One of the best places to shoot an elephant is through the eye or halfway between the ear and the eye. Another good shot is just back of the flap of the ear, and a third is in a place on one side of the tail so that the ball will run along the spine and enter the lungs. Large bullets and heavy guns are used. When the animal is close it is exceedingly dangerous to shoot and not kill. When injured the elephant is very revengeful. He will throw his trunk into the air, scream, hiss, and snort and rush after the hunter, knocking him down with a blow of his trunk and charging upon him with his great tusks. If the man falls, the huge beast is liable to kneel upon him and mash him to a jelly.
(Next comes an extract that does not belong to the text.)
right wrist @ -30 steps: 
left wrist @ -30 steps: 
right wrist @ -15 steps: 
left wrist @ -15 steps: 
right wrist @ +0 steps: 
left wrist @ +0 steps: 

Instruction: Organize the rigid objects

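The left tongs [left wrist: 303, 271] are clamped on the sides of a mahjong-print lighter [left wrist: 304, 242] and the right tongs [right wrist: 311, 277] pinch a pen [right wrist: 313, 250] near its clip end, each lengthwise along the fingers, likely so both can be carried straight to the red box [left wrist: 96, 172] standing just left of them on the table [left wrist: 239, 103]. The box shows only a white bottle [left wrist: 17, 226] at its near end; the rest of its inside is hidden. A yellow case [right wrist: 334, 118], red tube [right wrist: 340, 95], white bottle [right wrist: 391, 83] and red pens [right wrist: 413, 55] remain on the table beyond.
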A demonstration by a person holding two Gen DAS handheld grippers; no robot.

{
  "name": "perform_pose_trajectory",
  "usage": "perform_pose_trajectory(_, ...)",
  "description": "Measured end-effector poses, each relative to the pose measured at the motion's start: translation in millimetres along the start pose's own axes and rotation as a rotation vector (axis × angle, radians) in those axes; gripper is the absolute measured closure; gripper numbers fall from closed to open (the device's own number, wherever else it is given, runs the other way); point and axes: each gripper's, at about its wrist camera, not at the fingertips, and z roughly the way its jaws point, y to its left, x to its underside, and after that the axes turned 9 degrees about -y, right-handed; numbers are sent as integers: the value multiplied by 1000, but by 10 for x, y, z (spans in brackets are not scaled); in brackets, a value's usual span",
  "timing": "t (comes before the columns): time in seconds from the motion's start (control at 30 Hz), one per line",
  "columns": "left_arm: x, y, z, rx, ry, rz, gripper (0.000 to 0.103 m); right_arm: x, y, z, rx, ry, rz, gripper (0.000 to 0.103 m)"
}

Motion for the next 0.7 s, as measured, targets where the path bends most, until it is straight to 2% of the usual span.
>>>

One of the difficulties of hunting elephants is the fact that it is not easy to distinguish them in the woods, as they are of much the same colour as the trees. A traveller here tells me that he once almost walked into a big elephant while going through the forest. He was stooping down and looking straight before him when he saw the beast’s legs and took them for tree trunks.

The average elephants of this region can easily make six miles an hour while on the march. They usually travel in herds, young and old moving along together. Notwithstanding their enormous weight, the animals can swim well, and can cross the largest rivers without any trouble.

Most of those which used to overrun these plains have been driven away and must now be hunted in the woods; but there are plenty in the forests between here and Uganda, and about the slopes of Mt. Kenya and Mt. Kilimanjaro. There are also many in the south near the Zambezi, and west of Lake Tanganyika, in the forests along the Congo. Some years ago they were being killed off at such a rapid rate, and the ivory output was decreasing so fast, that strict rules for their preservation were inaugurated and are being enforced.

As for hippos and rhinos, there are plenty of them still left along the streams and about the great lakes of the tropical parts of the continent. There are rhinoceroses almost everywhere in the woods between Nairobi and Uganda. I have seen a number of hippos, and were I a hunter, which I am not, I could, I venture to say, bag enough of their hides to make riding whips for all the hunt clubs of Virginia. The settlers tell me the animals come in and root up their gardens, and that it is almost impossible to fence against them.